# video file conversion free software



## kprimm (Mar 14, 2009)

Hey all,
I was wondering if anyone out there knows of any place to get a free software download for a good video conversion program? My camera records in MPG and i cannot download to you tube to post my new projects. So far the couple free software things i have downloaded, will only let me convert 20% of the file. If anyone has any info, it would be greatly appreciated.


----------



## corey872 (Jan 10, 2010)

Youtube doesn't support .mpg? Guess I have never tried it specifically, but it's a pretty popular format. From youtube general info...


> Most of these devices record in either the .AVI or .MPG formats, both of which YouTube supports...


Maybe you mean .mov? I believe I used rad video tools a couple times in the old days. it seems to convert about anything. Technically 'free' though they ask for a $10 donation if you feel it's useful.

http://www.radgametools.com/bnkdown.htm


----------



## Mr_Chicken (Nov 26, 2008)

Youtube supports .mpg and .mov, however, it is possible (if not likely) that your camera uses its own version of .mpg. See what your camera manual says about the format and getting it on your computer. Often they come with a piece of software that, while not great, may do just what you need.


----------



## niblique71 (Dec 2, 2009)

I'm still baffled by manufacturers that put out obscure or uncommon formats for thier video and/or still cameras. There is a sort of a "format battle" going on out there within the video realm. My next vid-cam will be one that has a common uploadable format right out of the camera. I hate the conversion process. Film it, download, edit and then post it (upload). Who has the time for the conversion process??


----------



## Mr_Chicken (Nov 26, 2008)

niblique71 said:


> I'm still baffled by manufacturers that put out obscure or uncommon formats for thier video and/or still cameras. There is a sort of a "format battle" going on out there within the video realm.

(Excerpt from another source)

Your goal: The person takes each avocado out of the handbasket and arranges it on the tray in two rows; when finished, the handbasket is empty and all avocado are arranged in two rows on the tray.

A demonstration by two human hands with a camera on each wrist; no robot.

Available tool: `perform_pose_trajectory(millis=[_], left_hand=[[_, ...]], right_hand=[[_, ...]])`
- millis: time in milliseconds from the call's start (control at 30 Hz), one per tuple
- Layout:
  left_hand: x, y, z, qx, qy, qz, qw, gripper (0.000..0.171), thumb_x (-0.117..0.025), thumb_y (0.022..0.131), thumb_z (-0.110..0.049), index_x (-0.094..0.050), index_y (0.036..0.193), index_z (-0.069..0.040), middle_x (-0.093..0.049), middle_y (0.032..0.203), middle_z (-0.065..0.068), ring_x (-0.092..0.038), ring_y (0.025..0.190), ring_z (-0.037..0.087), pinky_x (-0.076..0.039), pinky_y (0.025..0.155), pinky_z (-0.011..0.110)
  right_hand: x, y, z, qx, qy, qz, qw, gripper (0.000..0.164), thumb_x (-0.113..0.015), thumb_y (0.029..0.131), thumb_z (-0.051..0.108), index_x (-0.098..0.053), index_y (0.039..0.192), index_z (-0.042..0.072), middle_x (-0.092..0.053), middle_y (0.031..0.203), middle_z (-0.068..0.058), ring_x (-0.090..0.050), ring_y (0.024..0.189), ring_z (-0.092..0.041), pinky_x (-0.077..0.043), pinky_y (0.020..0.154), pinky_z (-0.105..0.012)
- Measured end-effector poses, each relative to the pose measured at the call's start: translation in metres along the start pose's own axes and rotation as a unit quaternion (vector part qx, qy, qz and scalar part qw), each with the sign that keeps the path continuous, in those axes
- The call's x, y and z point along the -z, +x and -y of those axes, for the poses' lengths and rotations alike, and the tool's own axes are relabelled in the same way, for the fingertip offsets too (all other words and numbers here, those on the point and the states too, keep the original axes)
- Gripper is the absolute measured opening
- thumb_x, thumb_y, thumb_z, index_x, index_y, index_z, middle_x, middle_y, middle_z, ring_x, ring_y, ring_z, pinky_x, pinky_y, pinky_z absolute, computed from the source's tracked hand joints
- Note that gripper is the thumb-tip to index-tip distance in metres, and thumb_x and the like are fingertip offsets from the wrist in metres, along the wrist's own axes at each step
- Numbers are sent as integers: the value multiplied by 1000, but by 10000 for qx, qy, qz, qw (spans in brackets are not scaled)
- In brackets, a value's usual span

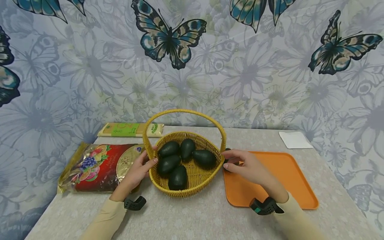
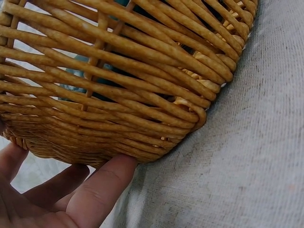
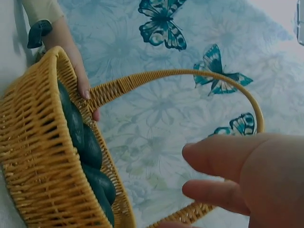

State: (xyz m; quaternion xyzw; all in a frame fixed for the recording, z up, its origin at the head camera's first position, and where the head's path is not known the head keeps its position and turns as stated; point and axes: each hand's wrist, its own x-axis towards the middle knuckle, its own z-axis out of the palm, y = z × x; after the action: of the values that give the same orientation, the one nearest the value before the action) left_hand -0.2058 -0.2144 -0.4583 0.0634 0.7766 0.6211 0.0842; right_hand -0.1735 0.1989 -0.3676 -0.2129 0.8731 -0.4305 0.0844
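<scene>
A yellow wicker basket (image 1: 195, 191) with a tall arched handle (image 1: 183, 110) stands on the table, holding several dark green avocados (image 1: 178, 177). At its left side my left hand (image 1: 138, 170) grips the rim by the handle's base, thumb over the edge. Fingers (image 2: 102, 190) of that hand press against the outer weave (image 2: 95, 128) in the left wrist view. My right hand (image 1: 247, 166) is at the basket's right end, fingers loosely extended, fingertips right by the handle's base. A dark object (image 1: 226, 160) shows partly behind those fingers, mostly hidden.
An orange tray (image 1: 288, 180) lies under and beyond my right forearm. Left of the basket are a red fruit-print bag (image 1: 102, 166) and, behind it, a long green-and-cream packet (image 1: 127, 130). A white square (image 1: 295, 140) lies at the back right, before a butterfly-patterned backdrop (image 1: 249, 83).
</scene>
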Motion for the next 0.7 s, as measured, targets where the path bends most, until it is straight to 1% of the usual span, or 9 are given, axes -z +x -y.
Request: perform_pose_trajectory(millis=[67, 200, 300, 500, 633, 700], left_hand=[[0, 0, 1, 15, 1, 6, 10000, 60, -56, 106, -30, -32, 160, -19, -42, 155, 26, -55, 127, 40, -63, 79, 41], [0, 0, 2, 24, -20, 9, 10000, 60, -56, 106, -30, -32, 160, -20, -42, 155, 25, -55, 127, 39, -63, 79, 41], [1, 0, 1, 11, -27, 10, 10000, 60, -56, 106, -30, -32, 160, -19, -41, 155, 25, -54, 128, 40, -63, 79, 41], [0, -1, -2, -38, -40, 25, 10000, 60, -56, 106, -28, -31, 160, -18, -39, 157, 25, -52, 131, 43, -63, 81, 43], [1, -1, -2, -22, -31, 22, 10000, 60, -56, 106, -28, -31, 160, -18, -39, 158, 25, -51, 132, 43, -63, 81, 43], [0, -1, -2, -23, -25, 15, 10000, 60, -56, 106, -28, -31, 160, -17, -39, 158, 25, -52, 131, 43, -63, 81, 43]], right_hand=[[-4, -1, 5, 105, -83, -5, 9999, 41, -68, 99, 28, -64, 136, 12, -68, 132, -14, -68, 108, -21, -56, 85, -31], [-11, 1, 14, 252, -34, 127, 9996, 39, -69, 99, 31, -65, 135, 17, -67, 131, -12, -69, 106, -18, -57, 84, -28], [-18, 9, 18, 405, 7, 293, 9987, 40, -68, 99, 31, -64, 137, 18, -67, 133, -11, -68, 107, -18, -57, 85, -28], [-33, 30, 23, 731, 132, 524, 9959, 40, -67, 100, 27, -64, 138, 15, -65, 137, -16, -68, 109, -23, -57, 86, -32], [-39, 42, 27, 710, 177, 584, 9956, 40, -65, 100, 25, -63, 138, 14, -64, 137, -18, -69, 112, -27, -57, 90, -36], [-42, 48, 26, 649, 158, 618, 9959, 40, -64, 101, 27, -62, 139, 14, -64, 138, -18, -68, 113, -28, -57, 91, -38]])
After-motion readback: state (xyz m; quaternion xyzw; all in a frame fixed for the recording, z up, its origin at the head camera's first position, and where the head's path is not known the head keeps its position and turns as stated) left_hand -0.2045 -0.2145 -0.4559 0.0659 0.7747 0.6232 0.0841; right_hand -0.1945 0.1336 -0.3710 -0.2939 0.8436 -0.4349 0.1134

My next vid-cam will be one that has a common uploadable format right out of the camera. I hate the conversion process. Film it, download, edit and then post it (upload). Who has the time for the conversion process??


Well, it beats the hell out of waiting for your Super-8 to develop


----------



## samseide (Jun 1, 2010)

I've used Super © quite a bit and it's great. Lots of options, and free. Hope this helps you out!

http://www.erightsoft.com/SUPER.html


----------



## kprimm (Mar 14, 2009)

Thank you for the replys and help all.


----------



## Jaybo (Mar 2, 2009)

samseide said:


> I've used Super © quite a bit and it's great. Lots of options, and free. Hope this helps you out!
> 
> http://www.erightsoft.com/SUPER.html


Super is pretty good, and free. You can also use Mediacoder, which is also free.

http://www.mediacoderhq.com/dlfull.htm


----------



## GothicCandle (Mar 26, 2007)

hmm, how odd. My camcorder records in MPG2 format and uploads fine to youtube. I've never had a problem with that. But, as far as editing goes I did, I used Windows Movie maker and had to convert any video files(to avi) I wanted to edit. I used "Any Video Converter" it's free and worked well, there is also a "Any Audio Converter" as well and it works good too. But, uploading video to youtube has never been an issue. Some of my videos are uneditted direct from the camcorder because I didn't want to bother converting them so I could edit them.


----------



## Sloatsburgh (Jun 25, 2007)

Anyone have any advice about DVD to youtube? I have 2008 on a mini DVD and haven't gotten around to translating it for the forum.


----------



## fritz42_male (May 5, 2009)

I use Koyotesoft's Free Video Converter and never had any issues with it - does a good job on my PSP, daughter's I-Touch etc.

http://www.koyotesoft.com/indexEn.html


----------